For a wild moment she thought of calling out, Wait, Sir Josse! Wait while I have the golden mare saddled, because I’m coming with you!
But time passed, and she did not.
When the dust had settled and there remained no sign to tell of Josse’s passing, she turned and walked slowly back to her room.
In the late afternoon, Sister Ursel tapped on the door to tell her that Brother Saul and Brother Augustus had returned. They had ridden hard, she reported, and were washing off the dust and sweat of their journey before presenting themselves to their Abbess.
‘They have indeed ridden hard!’ Helewise exclaimed, ‘for they have been to Ryemarsh, carried out the
ir mission there, presumably, and returned, all in little over a day!’
She did not say so to Sister Ursel – who had been known to speculate quite wildly enough without anyone actually encouraging her to do so – but it occurred straight away to Helewise that Saul and Augustus must have something important to tell her to have made such haste to come back to Hawkenlye …
She dismissed the porteress and then sat with outward serenity while she waited. Inside, however, her mind seethed with questions and possibilities. Disciplining her thoughts was difficult but not, she discovered, impossible; by the time the two brothers arrived – both wearing clean robes and with wet hair – her outward poise was reflected by inner silence.

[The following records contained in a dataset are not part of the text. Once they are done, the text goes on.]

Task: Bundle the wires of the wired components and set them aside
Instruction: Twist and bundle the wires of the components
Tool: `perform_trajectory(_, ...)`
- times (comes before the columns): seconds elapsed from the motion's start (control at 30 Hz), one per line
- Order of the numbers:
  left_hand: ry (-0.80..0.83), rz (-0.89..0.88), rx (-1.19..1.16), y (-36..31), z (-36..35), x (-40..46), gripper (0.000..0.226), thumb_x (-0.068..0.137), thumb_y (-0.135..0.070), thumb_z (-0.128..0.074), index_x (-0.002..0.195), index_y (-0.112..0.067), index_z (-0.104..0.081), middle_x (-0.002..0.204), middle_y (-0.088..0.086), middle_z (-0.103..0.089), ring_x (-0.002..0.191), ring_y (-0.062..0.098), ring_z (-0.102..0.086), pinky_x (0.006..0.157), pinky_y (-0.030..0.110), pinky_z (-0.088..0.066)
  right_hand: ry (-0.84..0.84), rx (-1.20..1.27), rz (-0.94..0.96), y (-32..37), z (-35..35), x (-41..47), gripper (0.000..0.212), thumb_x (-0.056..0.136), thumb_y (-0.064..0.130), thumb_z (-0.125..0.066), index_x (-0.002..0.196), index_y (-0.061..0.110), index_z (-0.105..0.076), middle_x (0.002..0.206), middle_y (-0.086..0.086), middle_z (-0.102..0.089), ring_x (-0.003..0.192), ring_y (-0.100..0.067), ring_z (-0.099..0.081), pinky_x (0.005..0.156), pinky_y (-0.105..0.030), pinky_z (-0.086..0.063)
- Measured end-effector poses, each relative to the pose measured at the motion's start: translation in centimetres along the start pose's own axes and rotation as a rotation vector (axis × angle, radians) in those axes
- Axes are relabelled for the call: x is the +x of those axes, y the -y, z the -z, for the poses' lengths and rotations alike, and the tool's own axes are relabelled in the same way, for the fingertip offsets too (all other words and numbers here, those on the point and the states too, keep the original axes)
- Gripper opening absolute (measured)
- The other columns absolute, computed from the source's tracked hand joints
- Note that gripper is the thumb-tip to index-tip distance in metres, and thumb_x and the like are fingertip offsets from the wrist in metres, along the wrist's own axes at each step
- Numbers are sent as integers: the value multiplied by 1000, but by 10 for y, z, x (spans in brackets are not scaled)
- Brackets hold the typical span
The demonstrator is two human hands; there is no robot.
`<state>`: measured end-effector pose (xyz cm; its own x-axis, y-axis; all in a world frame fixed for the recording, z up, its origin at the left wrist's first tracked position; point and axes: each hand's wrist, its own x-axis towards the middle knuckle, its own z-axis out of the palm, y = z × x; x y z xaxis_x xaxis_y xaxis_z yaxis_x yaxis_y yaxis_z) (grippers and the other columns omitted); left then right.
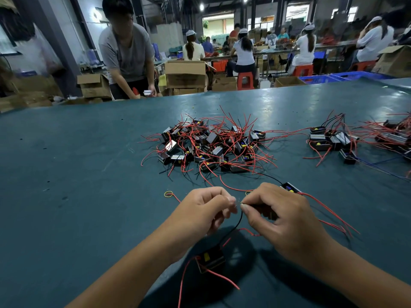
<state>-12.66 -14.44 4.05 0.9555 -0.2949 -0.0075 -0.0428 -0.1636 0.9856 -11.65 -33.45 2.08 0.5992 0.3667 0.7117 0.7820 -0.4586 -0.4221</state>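
Observation:
My left hand (205, 211) and my right hand (282, 216) meet above the table, fingertips almost touching, each pinching the end of a black wire (235, 225). That wire runs down to a small black wired component (210, 258) with a yellow part and red leads, lying between my forearms. Another black component (290, 188) lies just behind my right hand, with red wires trailing to the right. A yellow rubber band (168, 193) lies left of my left hand. A big pile of components (206, 145) with tangled red wires sits in the middle of the table.
The dark green table (77, 174) stretches wide. A second group of components (333, 140) lies at the right, more at the far right edge. A person in a grey shirt (127, 52) leans over cardboard boxes beyond the table's far edge. Other workers sit farther back.

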Motion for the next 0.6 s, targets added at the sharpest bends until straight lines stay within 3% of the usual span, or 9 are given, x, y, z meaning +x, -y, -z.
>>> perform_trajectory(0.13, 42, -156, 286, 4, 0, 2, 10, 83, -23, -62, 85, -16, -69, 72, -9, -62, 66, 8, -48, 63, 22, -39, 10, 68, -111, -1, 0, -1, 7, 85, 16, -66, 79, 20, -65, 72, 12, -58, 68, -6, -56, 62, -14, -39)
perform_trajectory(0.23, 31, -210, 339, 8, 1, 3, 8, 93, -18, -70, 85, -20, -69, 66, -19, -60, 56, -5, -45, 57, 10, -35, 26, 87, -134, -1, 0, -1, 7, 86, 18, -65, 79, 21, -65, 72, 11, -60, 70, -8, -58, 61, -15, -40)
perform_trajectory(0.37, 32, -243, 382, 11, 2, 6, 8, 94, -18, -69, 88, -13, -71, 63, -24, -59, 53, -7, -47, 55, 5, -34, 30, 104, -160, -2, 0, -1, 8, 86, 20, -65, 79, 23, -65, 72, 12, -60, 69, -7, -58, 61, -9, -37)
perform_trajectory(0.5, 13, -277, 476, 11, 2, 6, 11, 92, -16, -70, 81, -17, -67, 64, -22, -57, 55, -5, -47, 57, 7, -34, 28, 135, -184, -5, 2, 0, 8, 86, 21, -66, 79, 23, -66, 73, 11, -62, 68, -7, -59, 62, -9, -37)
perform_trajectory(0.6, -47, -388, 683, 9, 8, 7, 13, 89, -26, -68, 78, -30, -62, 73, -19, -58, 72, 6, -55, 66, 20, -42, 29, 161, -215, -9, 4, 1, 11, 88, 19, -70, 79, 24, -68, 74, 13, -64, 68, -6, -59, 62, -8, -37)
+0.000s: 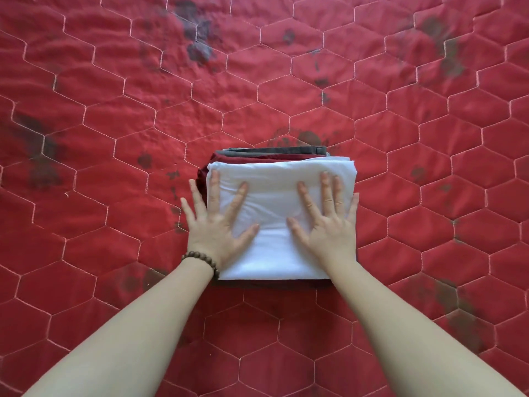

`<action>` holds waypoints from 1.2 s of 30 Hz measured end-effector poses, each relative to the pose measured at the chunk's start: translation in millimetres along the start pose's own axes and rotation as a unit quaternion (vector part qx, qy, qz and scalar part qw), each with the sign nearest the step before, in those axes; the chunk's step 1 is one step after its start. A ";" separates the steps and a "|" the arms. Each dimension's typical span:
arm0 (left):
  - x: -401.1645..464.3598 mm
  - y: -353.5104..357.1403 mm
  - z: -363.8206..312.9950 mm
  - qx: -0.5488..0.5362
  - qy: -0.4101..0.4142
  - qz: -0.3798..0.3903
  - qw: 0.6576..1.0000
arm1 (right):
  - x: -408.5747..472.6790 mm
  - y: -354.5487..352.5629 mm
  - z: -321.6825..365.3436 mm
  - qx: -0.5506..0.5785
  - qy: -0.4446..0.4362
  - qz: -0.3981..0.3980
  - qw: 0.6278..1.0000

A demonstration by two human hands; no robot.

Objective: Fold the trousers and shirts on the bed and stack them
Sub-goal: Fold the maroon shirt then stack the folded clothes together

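A folded white garment (pixel 274 196) tops a small stack in the middle of the bed. Under it a dark red folded garment (pixel 246 159) shows along the far and left edges, and a dark grey one (pixel 272 151) peeks out at the far edge. My left hand (pixel 217 222) lies flat with spread fingers on the white garment's left side, its outer fingers over the stack's left edge. My right hand (pixel 326 219) presses flat on the right side, fingers spread. A bead bracelet (pixel 203 260) circles my left wrist.
The bed is covered by a red quilted spread (pixel 114 138) with hexagon stitching and dark blotches. Nothing else lies on it around the stack.
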State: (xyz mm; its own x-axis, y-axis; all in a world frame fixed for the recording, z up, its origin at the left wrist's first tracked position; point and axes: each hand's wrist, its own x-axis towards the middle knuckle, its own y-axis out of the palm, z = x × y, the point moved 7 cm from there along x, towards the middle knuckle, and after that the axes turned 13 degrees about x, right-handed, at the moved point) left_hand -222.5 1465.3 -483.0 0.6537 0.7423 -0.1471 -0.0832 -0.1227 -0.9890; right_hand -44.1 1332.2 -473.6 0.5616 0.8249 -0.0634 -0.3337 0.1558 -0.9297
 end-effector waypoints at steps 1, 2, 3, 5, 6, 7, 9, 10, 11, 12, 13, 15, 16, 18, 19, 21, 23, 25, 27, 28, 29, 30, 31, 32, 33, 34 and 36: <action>1.8 1.2 1.7 -0.031 0.002 0.009 0.999 | 1.6 0.0 -4.2 0.018 0.018 -0.001 1.000; 3.3 2.5 2.1 -0.065 -0.002 0.016 0.998 | 2.8 0.6 -6.8 0.044 0.039 -0.007 0.998; 4.5 3.7 2.7 -0.101 -0.012 0.021 0.995 | 3.5 1.0 -8.4 0.075 0.055 -0.012 0.996; 5.7 6.9 4.2 -0.164 -0.028 0.035 0.985 | 4.9 1.9 -12.2 0.155 0.074 -0.008 0.985; 5.6 8.9 5.0 -0.192 -0.031 0.045 0.980 | 5.1 2.4 -15.4 0.200 0.086 0.003 0.976; 5.3 10.6 5.7 -0.218 -0.033 0.059 0.974 | 5.1 3.3 -18.3 0.239 0.099 0.016 0.966; 6.0 12.1 7.5 -0.258 -0.037 0.086 0.962 | 5.8 5.2 -21.9 0.279 0.115 0.046 0.952; 6.7 12.2 8.3 -0.271 -0.039 0.097 0.957 | 6.5 6.1 -23.3 0.287 0.114 0.061 0.949; 7.1 12.2 8.7 -0.282 -0.039 0.105 0.953 | 6.8 6.8 -25.0 0.293 0.108 0.073 0.947; 7.5 12.0 8.4 -0.294 -0.036 0.111 0.949 | 6.9 7.2 -26.7 0.302 0.099 0.085 0.944; 8.0 11.0 7.8 -0.305 -0.030 0.112 0.945 | 6.7 6.7 -28.1 0.313 0.092 0.095 0.941; 8.0 9.3 7.8 -0.319 -0.022 0.106 0.942 | 5.6 5.6 -29.1 0.337 0.088 0.112 0.930; 7.5 8.4 8.2 -0.322 -0.022 0.101 0.941 | 4.6 4.9 -28.5 0.349 0.088 0.116 0.926; 5.4 7.2 9.0 -0.322 -0.024 0.092 0.942 | 1.4 3.9 -27.1 0.368 0.096 0.119 0.917; 4.1 7.2 10.1 -0.322 -0.027 0.092 0.942 | -0.4 3.8 -26.9 0.376 0.101 0.119 0.913; 1.5 8.7 12.3 -0.333 -0.036 0.107 0.936 | -4.7 3.9 -27.9 0.390 0.111 0.119 0.906; -0.3 10.1 14.0 -0.346 -0.042 0.128 0.928 | -8.2 4.9 -27.4 0.407 0.123 0.129 0.896; -0.9 10.6 15.0 -0.339 -0.048 0.148 0.928 | -9.0 5.1 -26.2 0.416 0.136 0.150 0.887; 0.0 10.0 16.1 -0.326 -0.060 0.165 0.929 | -6.4 3.4 -26.7 0.420 0.141 0.171 0.880; -0.8 9.2 16.8 -0.319 -0.064 0.171 0.930 | -5.6 2.5 -27.5 0.423 0.142 0.185 0.876; -2.1 7.7 16.7 -0.310 -0.064 0.174 0.932 | -5.9 1.4 -28.5 0.426 0.145 0.200 0.870; -4.3 6.2 16.0 -0.302 -0.060 0.176 0.935 | -7.2 0.5 -29.0 0.428 0.150 0.213 0.865; -7.7 5.3 15.4 -0.296 -0.058 0.178 0.937 | -9.4 -0.8 -29.1 0.434 0.152 0.222 0.860; -13.2 5.6 15.1 -0.294 -0.061 0.182 0.936 | -11.7 -2.0 -28.8 0.445 0.150 0.229 0.853; -20.0 6.8 14.8 -0.295 -0.065 0.185 0.935 | -14.3 -3.0 -28.7 0.457 0.147 0.234 0.846; -28.6 8.2 14.8 -0.298 -0.068 0.186 0.934 | -17.9 -3.9 -28.5 0.465 0.146 0.241 0.839; -48.1 11.8 14.4 -0.305 -0.074 0.188 0.931 | -28.4 -4.8 -28.4 0.468 0.148 0.260 0.832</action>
State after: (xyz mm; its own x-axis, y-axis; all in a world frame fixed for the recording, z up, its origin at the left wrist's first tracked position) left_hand -265.8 1437.6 -487.9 0.5510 0.6485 -0.5252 0.1876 -0.7095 -0.6793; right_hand -36.9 1292.5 -477.7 0.2736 0.7645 -0.5837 -0.9547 0.2896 -0.0682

She accepted their reverences with a brief inclination of her head and then said calmly, ‘What did you find at Ryemarsh?’
Saul and Augustus exchanged a glance and then Saul said, ‘We rode up at dusk, my lady. We feared we were too late to seek admission and were planning to find a sheltered spot to camp out till morning but there was a manservant out in the courtyard doing me locking-up round and he heard us.’

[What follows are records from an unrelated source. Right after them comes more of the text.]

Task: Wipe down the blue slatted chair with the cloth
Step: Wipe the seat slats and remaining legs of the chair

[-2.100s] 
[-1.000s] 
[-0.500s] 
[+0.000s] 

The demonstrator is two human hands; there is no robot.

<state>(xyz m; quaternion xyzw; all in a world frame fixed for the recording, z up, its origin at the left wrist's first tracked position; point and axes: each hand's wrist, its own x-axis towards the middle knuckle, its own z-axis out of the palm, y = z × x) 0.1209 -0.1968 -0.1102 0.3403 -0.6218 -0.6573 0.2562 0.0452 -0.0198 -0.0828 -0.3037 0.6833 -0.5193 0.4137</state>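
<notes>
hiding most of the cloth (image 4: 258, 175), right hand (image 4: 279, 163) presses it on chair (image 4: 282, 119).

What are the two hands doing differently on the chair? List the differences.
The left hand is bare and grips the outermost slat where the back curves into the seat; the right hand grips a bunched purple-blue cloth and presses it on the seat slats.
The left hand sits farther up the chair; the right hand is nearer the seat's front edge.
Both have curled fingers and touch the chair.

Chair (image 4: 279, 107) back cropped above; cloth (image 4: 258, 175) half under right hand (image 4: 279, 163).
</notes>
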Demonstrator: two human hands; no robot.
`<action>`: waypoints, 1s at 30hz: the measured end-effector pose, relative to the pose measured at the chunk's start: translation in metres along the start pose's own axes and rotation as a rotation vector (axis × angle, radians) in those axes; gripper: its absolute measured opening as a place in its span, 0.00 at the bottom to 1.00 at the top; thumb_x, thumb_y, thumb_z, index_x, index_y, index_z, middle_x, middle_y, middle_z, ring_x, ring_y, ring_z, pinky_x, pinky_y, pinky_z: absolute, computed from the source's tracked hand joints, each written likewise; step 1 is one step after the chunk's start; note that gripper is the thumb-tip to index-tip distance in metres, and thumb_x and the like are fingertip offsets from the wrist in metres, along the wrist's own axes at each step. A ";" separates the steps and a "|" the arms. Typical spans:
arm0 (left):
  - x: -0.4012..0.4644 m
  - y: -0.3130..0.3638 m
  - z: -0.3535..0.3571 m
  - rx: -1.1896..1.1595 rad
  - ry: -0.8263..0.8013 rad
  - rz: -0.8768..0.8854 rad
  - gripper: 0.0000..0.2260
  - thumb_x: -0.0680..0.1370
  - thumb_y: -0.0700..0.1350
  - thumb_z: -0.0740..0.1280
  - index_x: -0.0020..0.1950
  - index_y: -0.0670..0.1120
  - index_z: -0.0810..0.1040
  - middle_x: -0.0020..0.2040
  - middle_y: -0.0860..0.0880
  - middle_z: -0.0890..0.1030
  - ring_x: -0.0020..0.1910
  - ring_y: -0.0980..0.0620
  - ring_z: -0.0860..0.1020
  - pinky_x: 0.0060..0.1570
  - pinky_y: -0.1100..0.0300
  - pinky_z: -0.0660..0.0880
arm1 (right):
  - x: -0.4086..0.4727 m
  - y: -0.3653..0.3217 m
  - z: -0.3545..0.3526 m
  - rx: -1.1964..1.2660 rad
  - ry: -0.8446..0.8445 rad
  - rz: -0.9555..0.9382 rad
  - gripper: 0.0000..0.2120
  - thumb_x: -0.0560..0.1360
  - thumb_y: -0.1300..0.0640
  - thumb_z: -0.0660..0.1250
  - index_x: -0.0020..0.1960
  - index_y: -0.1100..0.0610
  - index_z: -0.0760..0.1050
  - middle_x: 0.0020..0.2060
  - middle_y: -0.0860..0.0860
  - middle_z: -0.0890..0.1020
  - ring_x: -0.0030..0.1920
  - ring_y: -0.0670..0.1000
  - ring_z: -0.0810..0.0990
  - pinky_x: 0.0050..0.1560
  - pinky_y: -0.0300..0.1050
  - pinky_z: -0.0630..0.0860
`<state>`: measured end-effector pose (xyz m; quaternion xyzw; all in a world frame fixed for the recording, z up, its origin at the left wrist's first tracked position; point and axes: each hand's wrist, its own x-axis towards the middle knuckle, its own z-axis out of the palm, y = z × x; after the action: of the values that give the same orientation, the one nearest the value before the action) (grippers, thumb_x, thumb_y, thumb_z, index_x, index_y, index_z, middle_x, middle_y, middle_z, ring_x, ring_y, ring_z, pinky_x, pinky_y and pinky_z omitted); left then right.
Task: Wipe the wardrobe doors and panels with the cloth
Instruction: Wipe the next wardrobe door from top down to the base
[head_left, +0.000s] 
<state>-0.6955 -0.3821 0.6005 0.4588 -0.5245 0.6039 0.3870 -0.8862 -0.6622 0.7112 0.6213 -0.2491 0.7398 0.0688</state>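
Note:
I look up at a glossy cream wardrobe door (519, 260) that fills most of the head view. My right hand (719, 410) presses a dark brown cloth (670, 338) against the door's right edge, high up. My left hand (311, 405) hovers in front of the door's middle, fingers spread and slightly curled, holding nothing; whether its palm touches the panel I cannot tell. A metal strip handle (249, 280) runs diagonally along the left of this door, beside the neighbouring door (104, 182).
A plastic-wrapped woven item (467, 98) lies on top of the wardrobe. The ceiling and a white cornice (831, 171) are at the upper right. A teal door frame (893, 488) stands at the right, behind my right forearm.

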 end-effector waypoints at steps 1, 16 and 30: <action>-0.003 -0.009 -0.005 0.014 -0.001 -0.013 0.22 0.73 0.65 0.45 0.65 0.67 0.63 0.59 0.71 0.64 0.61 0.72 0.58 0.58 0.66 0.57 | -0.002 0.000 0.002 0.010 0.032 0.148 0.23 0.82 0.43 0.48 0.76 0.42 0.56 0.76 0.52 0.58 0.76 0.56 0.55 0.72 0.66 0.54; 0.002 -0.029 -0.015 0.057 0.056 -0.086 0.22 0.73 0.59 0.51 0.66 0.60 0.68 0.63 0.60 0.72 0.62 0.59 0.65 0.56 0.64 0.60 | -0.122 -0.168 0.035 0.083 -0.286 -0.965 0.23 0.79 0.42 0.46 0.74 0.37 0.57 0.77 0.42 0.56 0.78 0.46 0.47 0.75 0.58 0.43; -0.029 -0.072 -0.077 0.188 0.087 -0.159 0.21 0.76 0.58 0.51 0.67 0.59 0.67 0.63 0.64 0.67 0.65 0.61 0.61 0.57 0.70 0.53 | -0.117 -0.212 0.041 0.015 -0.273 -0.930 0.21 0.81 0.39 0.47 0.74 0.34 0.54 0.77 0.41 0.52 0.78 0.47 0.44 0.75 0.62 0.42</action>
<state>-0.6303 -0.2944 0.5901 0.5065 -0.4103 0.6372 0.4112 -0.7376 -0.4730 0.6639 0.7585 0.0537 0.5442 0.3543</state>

‘Suspicious sort, he was,’ Augustus put in. ‘Picked up a pitchfork when he caught sight of us and brandished it in our direction while he challenged us.’
‘He did,’ Saul agreed, ‘but he calmed down when we told him who we were.’
‘By then he’d caught sight of the habit we wear,’ Augustus put in. ‘He reckoned he’d less to fear from his visitors than he’d thought.’
Helewise smiled. Augustus was probably right; the habit of religion did tend to disarm people. ‘Then he invited you inside?’ she prompted.
‘Aye,’ Saul said. ‘We said we were from the Abbey with news from their master, the lord Ambrose, and that it was bad tidings.’ He exchanged a look with Augustus and went on, ‘It was strange, my lady, because the old servant and the woman who was in the kitchen both seemed very worried even before we told them about the poor young lady.’
‘I see.’ She would, she decided, return to that remark in a moment. First she asked, ‘How did they react to the news of Galiena’s death?’